Fast jeder, das über mehr gereist ist, als einige Zeitzonen in einer Reise hat die lähmenden Effekte des Jetlags erfahren. Während Reise über beträchtlichen Abständen jetzt schnell alltäglich ist, bequem, und, werden wir noch mit den biologischen Beschränkungen gesattelt, die aus Millionen Jahren der Entwicklung sich ergeben. Die Bedrängnis verband mit Jetlagergebnissen, wenn die innere Uhr des Körpers oder der zirkadiane Rhythmus, mit der externen Zeitzone desynchronized wird.

Jetlag wird durch unangenehme Symptome, einschließlich Schlaflosigkeit, Schläfrigkeit, gehinderte Leistung, verminderte Wachsamkeit, Reizbarkeit, deprimierte Stimmung und gastro-intestinale Bedrängnis (Waterhouse 2005) gekennzeichnet. Symptome des Jetlags sind für die Reisenden etwas drastischer, die nach Osten vorangehen. Darüber hinaus sind ältere Einzelpersonen wahrscheinlich, unter seinen Effekten (Mönch 2005) mehr zu leiden.

Der menschliche zirkadiane Rhythmus (gekennzeichnet durch das Steigen und fallende Hormonspiegel, wallend Körpertemperatur und der vertraute Schlafspurzyklus) wird mit dem Steigen und dem Sonnenuntergang verbunden. Durch seine Produktion von Melatonin (IE, das zirkadiane Hormon), spielt die Zirbeldrüse eine entscheidende Rolle im zirkadianen Rhythmus.

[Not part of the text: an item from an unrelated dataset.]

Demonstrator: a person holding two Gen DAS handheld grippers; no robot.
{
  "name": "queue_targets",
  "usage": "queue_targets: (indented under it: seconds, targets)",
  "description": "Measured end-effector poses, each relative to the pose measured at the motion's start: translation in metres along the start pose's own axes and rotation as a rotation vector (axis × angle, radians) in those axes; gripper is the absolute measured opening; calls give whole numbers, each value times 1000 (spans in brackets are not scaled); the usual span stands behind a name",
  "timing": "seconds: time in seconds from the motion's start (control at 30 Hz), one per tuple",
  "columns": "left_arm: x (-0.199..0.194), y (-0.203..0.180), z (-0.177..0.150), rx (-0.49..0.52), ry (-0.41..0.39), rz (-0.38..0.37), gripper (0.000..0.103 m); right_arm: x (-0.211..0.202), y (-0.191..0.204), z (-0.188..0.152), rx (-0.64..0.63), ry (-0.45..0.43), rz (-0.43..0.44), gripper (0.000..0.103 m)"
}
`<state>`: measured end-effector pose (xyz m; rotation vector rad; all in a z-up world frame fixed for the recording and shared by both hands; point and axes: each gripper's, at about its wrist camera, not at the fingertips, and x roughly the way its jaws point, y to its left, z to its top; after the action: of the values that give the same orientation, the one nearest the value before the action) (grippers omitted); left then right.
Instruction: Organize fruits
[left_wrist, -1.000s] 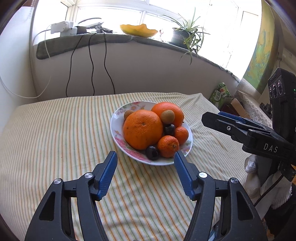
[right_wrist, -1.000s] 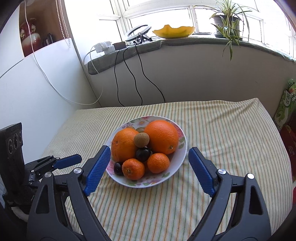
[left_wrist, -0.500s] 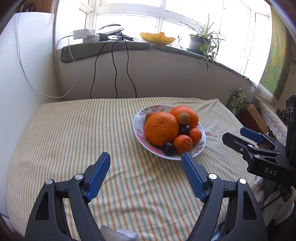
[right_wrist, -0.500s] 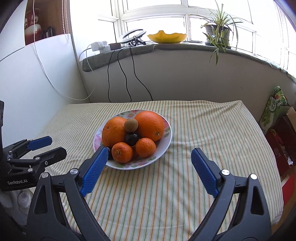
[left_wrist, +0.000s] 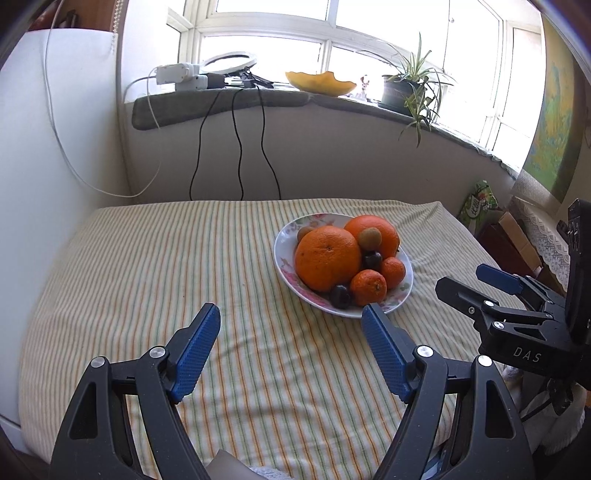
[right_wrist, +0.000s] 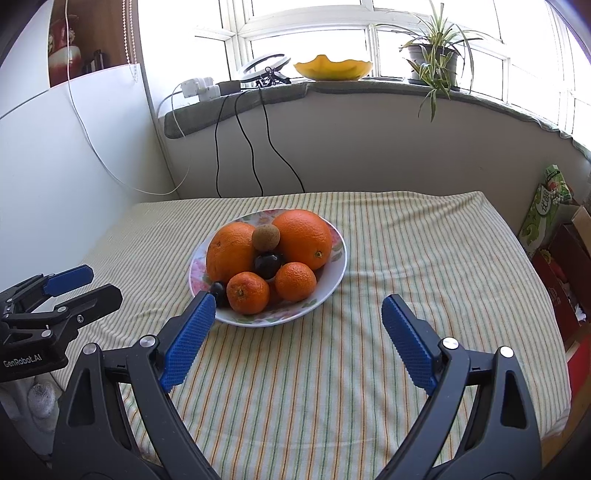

Forschung schlägt vor, dass die Düsenflugzeugumwelt möglicherweise selbst auch zum Jetlag beiträgt. In einem neuen Experiment simulierten Forscher den milden Sauerstoffentzug (Hypoxie) der in unter Druck gesetzten Flugzeugkabinen während der Langdauerflüge an den Höhen zwischen 8000 und 12 000 Fuß auftritt. Teilnehmer wurden für Änderungen in den Melatoninniveaus eingeschätzt. Wissenschaftler fanden eine bedeutende Abnahme an der nächtlichen Spitze von Melatonin und forderten Vermutung auf, die die Hypoxie, die durch Kabinenluft verursacht wird, Ermüdung zur nach dem Flug nach langen Flügen und zur klinischen Störung des Jetlags (Coste 2004) beiträgt.